Animal courtship—a set of behaviors with critical fitness consequences—is, at its core, a dyadic interaction between two individuals. However, the environment in which courtship occurs can be complex. In addition to the physical structure of the environment, which can influence courtship signaling and signaling behaviors, there is often a complex social environment as well. Individuals may have to contend with multiple competitors and potential mating partners simultaneously. Additionally, this complexity is rarely static; the habitat or social structure may be spatially or temporally variable. The ability for animals to flexibility adjust their courtship behaviors in response to the surrounding context can help animals successfully find a mate; individual differences in behavioral plasticity have far-reaching fitness consequences.In this dissertation, we investigate how some of this natural complexity influences courtship behaviors. Using greater sage-grouse (Centrocercus urophasianus), a species of lekking bird, as a model species, we conducted a series of experiments in wild populations to better understand sage-grouse courtship behavior in response to changes in the social environment and to variable habitat structures. In Chapter 1, using robotic female stimuluses, we experimentally induced a courtship encounter and then introduced a potential second courtship partner to compare the relationship between male display effort and partner number. In Chapter 2, we investigated the role of social information in sage-grouse display behavior and tested whether the transmission pathways of this social information varied with environmental context. In Chapter 3, we tested whether the visibility of locations in sage-grouse courtship environments was predictive of male strutting behavior. Chapters are described in more detail below.

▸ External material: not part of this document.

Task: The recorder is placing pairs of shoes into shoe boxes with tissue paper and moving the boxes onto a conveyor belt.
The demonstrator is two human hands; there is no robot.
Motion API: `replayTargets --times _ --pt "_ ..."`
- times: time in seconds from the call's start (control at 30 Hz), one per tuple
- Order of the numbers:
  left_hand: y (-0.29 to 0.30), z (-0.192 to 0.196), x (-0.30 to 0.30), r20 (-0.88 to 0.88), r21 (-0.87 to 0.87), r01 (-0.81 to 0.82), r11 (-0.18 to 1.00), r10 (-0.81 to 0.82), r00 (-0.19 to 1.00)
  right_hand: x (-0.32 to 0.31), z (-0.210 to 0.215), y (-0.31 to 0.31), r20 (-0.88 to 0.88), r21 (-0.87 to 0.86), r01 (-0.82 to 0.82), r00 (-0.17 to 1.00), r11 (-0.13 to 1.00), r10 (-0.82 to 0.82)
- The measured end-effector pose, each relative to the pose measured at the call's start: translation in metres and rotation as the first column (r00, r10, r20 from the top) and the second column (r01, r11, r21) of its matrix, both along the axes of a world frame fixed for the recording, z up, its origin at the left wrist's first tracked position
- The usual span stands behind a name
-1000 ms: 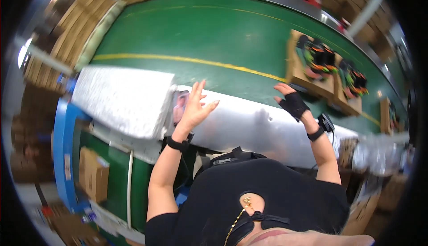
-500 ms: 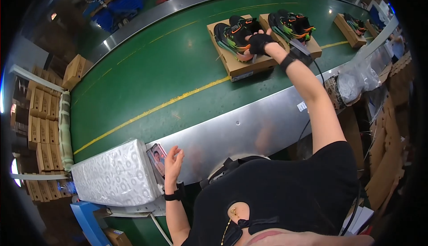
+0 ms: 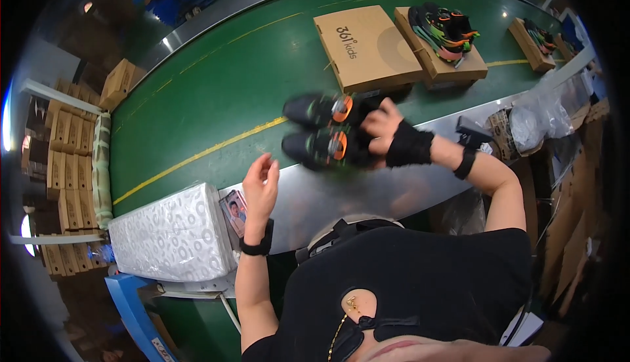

Chapter 1 details the results of a field experiment conducted to investigate the relationship between male sage-grouse display effort and female number. Considering a lek as a mating marketplace has served as a useful framework to understand courtship dynamics. This chapter develops this framework by investigating the economic idea of outside options—the investment decisions made during an ongoing negotiation when a second potential partner approaches. To test the hypothesis that male sage-grouse will adjust their courtship display effort in response to outside options in ways that influence their mating success, we first introduced a single biomimetic robotic female onto our two study leks to allow males to initiate a courtship display. Then, we either maintained the same social context for the entire experimental trial or introduced a second robot and scored male display behavior. By simultaneously modeling display rate and display persistence, we were able to measure multiple aspects of sage-grouse’s bout-structured display behaviors. While our results supported findings found in prior work—that sage-grouse males adjust their display effort in response to female behavior—we found no evidence that sage-grouse males adjusted their display behavior when a second female is introduced, contrary to our prediction. Our results highlight the usefulness using the mating marketplace as a framework in which to investigate complex courtship dynamics.
Chapter 2 highlights the role of social information use and transmission in male sage-grouse courtship displays. Female sage-grouse partake in mate-choice copying, a type of social learning, and it has long been theorized that males use social information to inform their display behavior. In this chapter, we experimentally introduced a cue of female presence (through either a robot or a playback) to a sage-grouse lek that was either visually open or experimentally manipulated (with a barrier) to be visually occluded. We then tracked the male behavioral response to our cue and used network-based analyses to quantify the use of social information about female presence on sage-grouse leks. We found evidence that, across all contexts and modalities, male sage-grouse use social information to inform their strutting behavior. Additionally, by comparing multiple potential transmission pathways, we demonstrate that sage-grouse flexibly use social information through different pathways depending on the treatment type. We also provide evidence that, in some transmission pathways, adding a visual obstruction changes the degree of social information use. Lastly, we found a bias in social information flow depending on male mating success in some networks. In addition to quantifying social information use in sage-grouse males, our work shows that animals may exhibit plasticity in gathering social information across complex natural habitats. Understanding the role of social information use and pathways of transmission, especially in fitness-critical behaviors such as courtship, can inform better conservation methods and habitat management strategies.
Chapter 3 demonstrates how fine-scale mapping technologies can be used alongside behavioral experiments to test the influence of habitat structure on animal behavior. Sensory drive predicts that the characteristics of an animal’s environment will shape its signals and signaling behavior. The effects of habitat structure on signal structure are well demonstrated but the impacts on habitat choice at the individual scale is less understood. We experimentally induced courtship behavior in sage-grouse by presenting males in sage-dense, visually occluded areas with a female stimulus (either a robot or a playback) and recorded male display behavior. We combined this behavioral data with fine-scale habitat renderings of our study sites. In doing so, we were able to test the hypothesis that visibility (both horizontally and directly between the male and female) predicts locations where sage-grouse strutted (as opposed to random, nearby locations). We found that lower horizontal visibility indicated a higher chance that a location was a strut location and, counter to our prediction, that direct line-of-sight visibility did not predict strut location.